Please report each line in the material below that includes "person".

-------- MATERIAL TO PROCESS

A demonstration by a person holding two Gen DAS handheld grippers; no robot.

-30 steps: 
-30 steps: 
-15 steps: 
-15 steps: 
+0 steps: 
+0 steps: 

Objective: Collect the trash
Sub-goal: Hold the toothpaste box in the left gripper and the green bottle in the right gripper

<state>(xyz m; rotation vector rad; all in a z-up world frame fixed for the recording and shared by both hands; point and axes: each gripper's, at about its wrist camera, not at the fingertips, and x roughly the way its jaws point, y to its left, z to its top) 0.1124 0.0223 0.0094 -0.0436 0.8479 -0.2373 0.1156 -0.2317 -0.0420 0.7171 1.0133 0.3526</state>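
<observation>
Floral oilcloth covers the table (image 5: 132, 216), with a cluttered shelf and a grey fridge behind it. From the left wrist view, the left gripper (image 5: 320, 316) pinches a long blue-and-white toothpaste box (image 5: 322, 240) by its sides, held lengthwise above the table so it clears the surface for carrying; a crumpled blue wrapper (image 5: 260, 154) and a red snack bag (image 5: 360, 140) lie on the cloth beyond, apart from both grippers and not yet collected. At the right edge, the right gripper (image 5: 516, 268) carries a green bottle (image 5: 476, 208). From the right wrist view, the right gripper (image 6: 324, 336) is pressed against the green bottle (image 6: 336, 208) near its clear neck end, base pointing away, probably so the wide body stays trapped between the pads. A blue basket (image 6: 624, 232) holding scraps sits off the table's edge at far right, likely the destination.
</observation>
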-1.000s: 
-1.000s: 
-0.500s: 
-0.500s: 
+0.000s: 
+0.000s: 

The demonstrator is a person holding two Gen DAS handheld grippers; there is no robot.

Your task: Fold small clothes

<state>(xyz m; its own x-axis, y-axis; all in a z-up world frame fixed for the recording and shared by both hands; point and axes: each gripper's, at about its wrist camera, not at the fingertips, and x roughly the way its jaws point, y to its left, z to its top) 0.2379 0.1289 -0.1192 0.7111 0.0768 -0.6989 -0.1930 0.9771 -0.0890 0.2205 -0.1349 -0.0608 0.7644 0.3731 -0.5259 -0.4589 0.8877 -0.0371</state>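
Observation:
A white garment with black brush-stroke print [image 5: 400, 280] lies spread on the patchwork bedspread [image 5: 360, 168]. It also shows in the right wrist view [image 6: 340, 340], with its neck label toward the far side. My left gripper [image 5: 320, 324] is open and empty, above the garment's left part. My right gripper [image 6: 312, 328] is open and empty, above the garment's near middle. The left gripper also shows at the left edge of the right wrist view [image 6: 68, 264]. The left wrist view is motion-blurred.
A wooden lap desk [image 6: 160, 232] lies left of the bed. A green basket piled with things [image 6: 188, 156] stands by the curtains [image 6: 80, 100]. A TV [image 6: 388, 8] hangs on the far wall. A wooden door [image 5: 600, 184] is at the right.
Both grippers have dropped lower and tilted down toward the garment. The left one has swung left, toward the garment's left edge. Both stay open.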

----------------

▶ **RESULT OF THE TASK**:
A demonstration by a person holding two Gen DAS handheld grippers; no robot.
The demonstrator is a person holding two Gen DAS handheld grippers; there is no robot.

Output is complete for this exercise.